The later entries never quite lived up to the standards set by the first two years. The footage tends to be repetitive and sometimes drawn from events elsewhere. Here, when an Italian battleship is blown up, I swear we see the USS Arizona exploding during the Japanese attack on Pearl Harbor. Of course that doesn't damage our understanding of what's going on. But the jumpiness of the time line does. The film takes us up to operation Torch -- the invasion of Northern Africa by a combined Allied Force -- and then back to Taranto, which occurred long before the United States entered the war. That's enough to invite you to wonder whether you've gone a little too far in the chemical alteration of the brain business.

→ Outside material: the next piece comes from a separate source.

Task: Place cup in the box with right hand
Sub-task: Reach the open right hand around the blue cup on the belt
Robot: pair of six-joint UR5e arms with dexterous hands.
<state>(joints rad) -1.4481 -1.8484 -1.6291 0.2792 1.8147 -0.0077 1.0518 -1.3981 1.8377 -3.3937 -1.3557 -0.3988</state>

This episode has two virtues, however. One is that it outlines a battle -- or rather a series of battles -- that is usually neglected in most histories of the war, at least in the US. If most Americans think about Greece, for instance, beyond what they've learned from "The Guns of Navarone", they know only that it was German occupied. They don't realize its overall importance to the momentum of the war. It delayed (and perhaps doomed) Hitler's war in Russia by forcing him to divert resources to the Balkans to help the Italians again. And it signalled the end of what had been a successful UK advance in North Africa against the Italians for the similar reasons. Materiel and resources had to be diverted in order to help the Greek army (who didn't want the help). The result was a defeat for the British and Greeks that, in the end, turned out to be a disaster for combatants on both sides.

The second virtue of this episode is its candor. It's pretty objective, not at all a self-justifying flag waver. The battle for Crete was going well for the British and Commonwealth forces until one New Zealand commander lost his nerve, which subsequently led to abject defeat. At the same time, of course, Hitler should have been invading Malta, as his generals urged, not Crete.

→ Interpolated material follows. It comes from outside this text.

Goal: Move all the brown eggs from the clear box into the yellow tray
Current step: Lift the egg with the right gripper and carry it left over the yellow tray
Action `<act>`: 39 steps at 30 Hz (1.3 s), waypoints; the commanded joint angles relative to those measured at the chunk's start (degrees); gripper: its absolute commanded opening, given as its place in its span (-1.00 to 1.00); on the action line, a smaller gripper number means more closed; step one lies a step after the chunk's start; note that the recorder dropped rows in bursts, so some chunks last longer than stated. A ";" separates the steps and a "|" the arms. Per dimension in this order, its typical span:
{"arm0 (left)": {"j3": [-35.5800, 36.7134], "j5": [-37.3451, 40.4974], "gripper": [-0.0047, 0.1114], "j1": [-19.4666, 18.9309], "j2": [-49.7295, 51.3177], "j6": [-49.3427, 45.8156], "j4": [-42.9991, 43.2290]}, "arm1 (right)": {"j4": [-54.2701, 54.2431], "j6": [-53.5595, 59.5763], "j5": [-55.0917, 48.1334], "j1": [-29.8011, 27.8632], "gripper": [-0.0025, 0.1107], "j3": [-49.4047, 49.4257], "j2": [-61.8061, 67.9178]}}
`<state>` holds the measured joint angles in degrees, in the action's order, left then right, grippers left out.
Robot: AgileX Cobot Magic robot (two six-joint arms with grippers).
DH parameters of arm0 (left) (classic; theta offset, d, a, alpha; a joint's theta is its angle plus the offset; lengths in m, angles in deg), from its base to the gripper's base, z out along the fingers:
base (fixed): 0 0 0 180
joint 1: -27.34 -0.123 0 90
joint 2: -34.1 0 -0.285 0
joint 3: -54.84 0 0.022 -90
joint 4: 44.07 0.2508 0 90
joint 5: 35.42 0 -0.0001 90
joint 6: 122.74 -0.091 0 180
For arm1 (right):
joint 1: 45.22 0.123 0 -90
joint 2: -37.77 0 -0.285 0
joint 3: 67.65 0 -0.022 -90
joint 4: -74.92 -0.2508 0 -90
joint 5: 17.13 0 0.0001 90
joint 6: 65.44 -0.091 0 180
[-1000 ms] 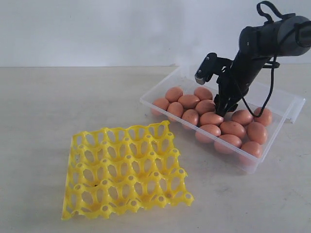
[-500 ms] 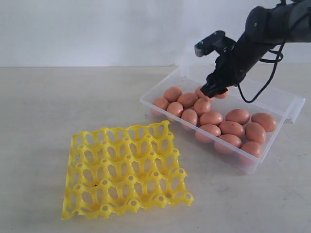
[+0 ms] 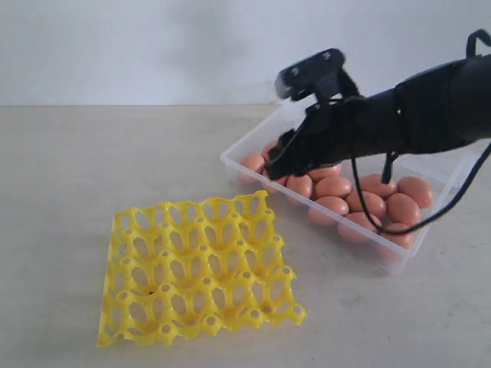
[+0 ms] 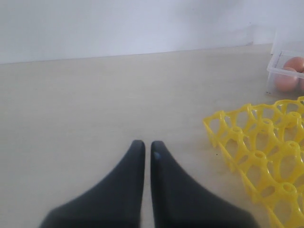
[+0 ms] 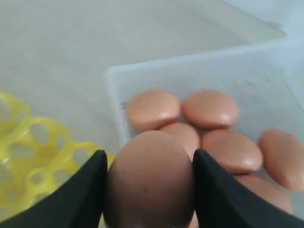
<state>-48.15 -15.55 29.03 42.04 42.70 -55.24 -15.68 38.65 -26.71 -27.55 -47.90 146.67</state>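
My right gripper (image 3: 278, 164) (image 5: 149, 154) is shut on one brown egg (image 5: 149, 180), held above the near-left end of the clear box (image 3: 393, 259) (image 5: 114, 90), towards the yellow tray (image 3: 199, 268) (image 5: 28, 156). In the exterior view the held egg is mostly hidden by the fingers. Several brown eggs (image 3: 404, 208) (image 5: 210, 108) lie loose in the box. The tray's cups show no eggs. My left gripper (image 4: 147, 143) is shut and holds nothing, low over the bare table beside the tray's edge (image 4: 259, 156). It does not show in the exterior view.
The box's open clear lid (image 3: 464, 165) hangs off its far right side. The right arm's black cable (image 3: 368, 218) loops down over the eggs. A white wall stands behind the beige table (image 3: 92, 169). One box corner with an egg (image 4: 286, 80) shows in the left wrist view.
The right gripper closed on an egg among the cluster, lifted it out and swung left across the box towards the tray. The tray and the other eggs have stayed put.
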 commanded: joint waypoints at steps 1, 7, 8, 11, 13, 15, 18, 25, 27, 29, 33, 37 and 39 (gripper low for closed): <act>0.21 -0.35 -0.85 0.24 -0.15 -0.08 0.08 | -9.35 17.99 4.16 7.23 -0.96 1.82 -1.90; 0.21 -0.35 -0.85 0.24 -0.15 -0.08 0.08 | -9.35 15.64 26.86 11.00 -0.96 -0.83 -1.99; 0.21 -0.35 -0.85 0.24 -0.15 -0.08 0.08 | -8.92 14.55 30.80 10.86 -0.96 -1.36 -1.99; 0.21 -0.35 -0.85 0.24 -0.15 -0.08 0.08 | 1.54 6.20 49.55 10.85 -0.96 -2.59 -1.99; 0.21 -0.35 -0.85 0.24 -0.15 -0.08 0.08 | 12.21 1.07 62.37 10.85 -0.96 -2.59 -1.99; 0.21 -0.35 -0.85 0.24 -0.15 -0.08 0.08 | 24.85 -3.87 72.31 10.85 -0.96 -2.59 -1.99; 0.21 -0.35 -0.85 0.24 -0.15 -0.08 0.08 | 45.20 -16.34 79.54 10.85 -0.96 -2.59 -1.99; 0.21 -0.35 -0.85 0.24 -0.15 -0.08 0.08 | 71.26 -84.02 67.77 10.85 -0.96 -2.64 -3.56; 0.21 -0.35 -0.85 0.24 -0.15 -0.08 0.08 | 76.63 -104.08 60.12 10.85 -0.96 -2.64 -3.41; 0.21 -0.35 -0.85 0.24 -0.15 -0.08 0.08 | 91.12 -121.01 55.30 10.85 -0.96 -2.64 -2.50; 0.21 -0.35 -0.85 0.24 -0.15 -0.08 0.08 | 126.86 -144.54 62.05 10.85 -0.96 -2.64 1.02; 0.21 -0.35 -0.85 0.24 -0.15 -0.08 0.08 | 133.88 -160.34 69.38 10.85 -0.96 -2.74 7.49; 0.21 -0.35 -0.85 0.24 -0.15 -0.08 0.08 | 134.43 -164.05 72.72 10.85 -0.96 -4.03 11.49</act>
<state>-48.15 -15.65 29.03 42.04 42.70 -55.24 115.47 -117.21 41.01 -16.57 -50.47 153.69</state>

The worst episodes in this second series deal with the Pacific Theater -- the battles for Guadalcanal and Okinawa. They're repetitive, relatively poorly written, and sloppily organized and executed. We can understand the narrator's inability to get the name of "Leyte Gulf" correct. Nobody else knows how to pronounce it properly either. But "Kwajalein" looks more intimidating than it is, and somebody higher up the food chain should have corrected the narrator's pronunciation. That's a minor thing but I mean it to be symptomatic of the whole.

As far as I can tell, though, this episode, along with "Kursk", is a superior entry in the rather carelessly done second series.